Forty percent of families who leave welfare for work have no health insurance 19 months later

Welfare reform, implemented nearly 10 years ago, limits the time that families can stay on welfare to a maximum of 5 years. When families leave welfare for work, they typically obtain jobs that provide low pay and few benefits such as health insurance, but which nevertheless disqualify them for Federal aid. Automatic Medicaid insurance stops one transitional year after leaving welfare. An Oregon statewide study recently found that 40 percent of families who left welfare for work had no health insurance 19 months later, 7 months after the year of transitional Oregon Medicaid coverage expired.
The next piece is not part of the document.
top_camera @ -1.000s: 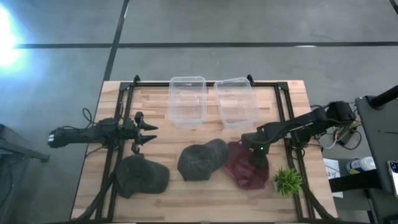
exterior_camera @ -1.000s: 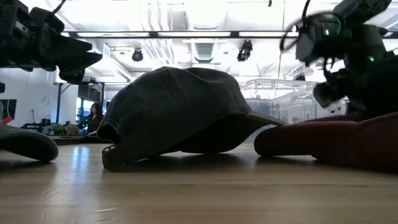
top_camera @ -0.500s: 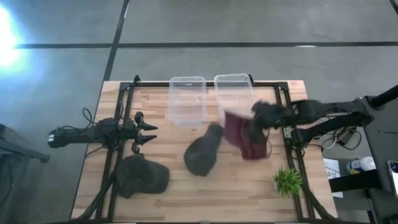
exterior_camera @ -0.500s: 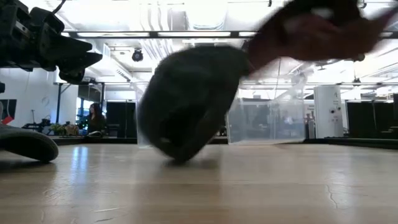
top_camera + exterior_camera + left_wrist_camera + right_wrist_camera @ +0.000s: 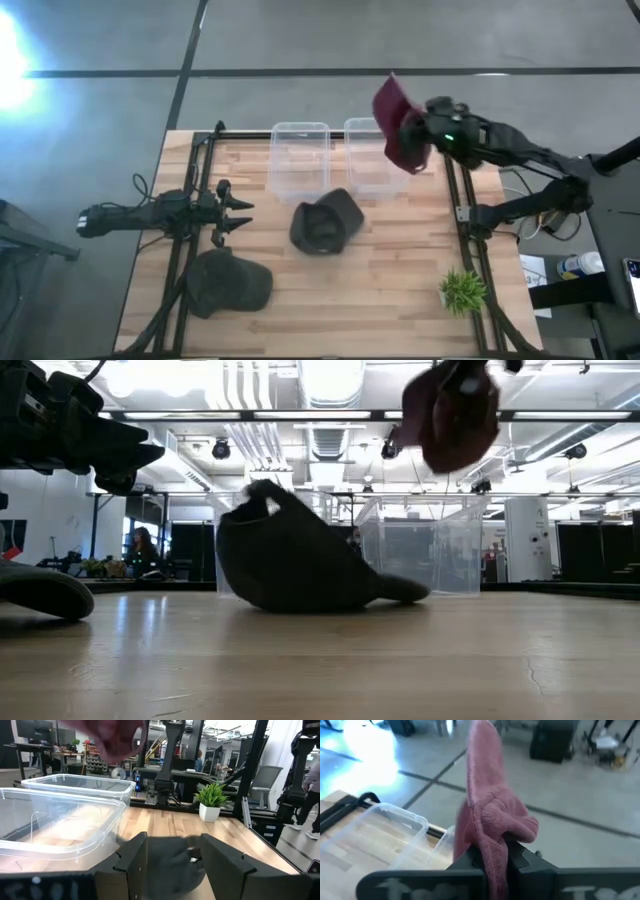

Oregon's experience may suggest what is occurring in other States, as families leave welfare for work and the transitional Medicaid benefits expire, note Karen Seccombe, Ph.D., and colleagues at Portland State University. They surveyed 637 recent Temporary Assistance to Needy Families (TANF) or welfare recipients by telephone 7 months after they left TANF (wave 1), when continued Medicaid was considered automatic. They reinterviewed 552 of these families a year later (wave 2) about their health, insurance coverage, and access to health care for themselves and their children.

Eleven percent of those surveyed were uninsured at wave 1. A year later, 40 percent were uninsured. Few persons received health insurance from their employers, and most could not afford to purchase private benefits. The percentage of those surveyed who reported a delay in getting needed care increased from 21 to 32 percent from wave 1 to wave 2. These individuals had poorer health than others, after controlling for other factors.

The researchers recommend that Medicaid coverage should continue beyond 1 year after leaving TANF and that the income requirements to qualify for State Medicaid programs should be raised so that the growing numbers of working poor have health coverage. The study was supported by the Agency for Healthcare Research and Quality (HS11322).

See "Access to health care and welfare reform," by Dr. Seccombe, Jason Newsom, Ph.D., and Kim Hoffman, B.A., in the Summer 2006 Inquiry 43, pp. 167-178.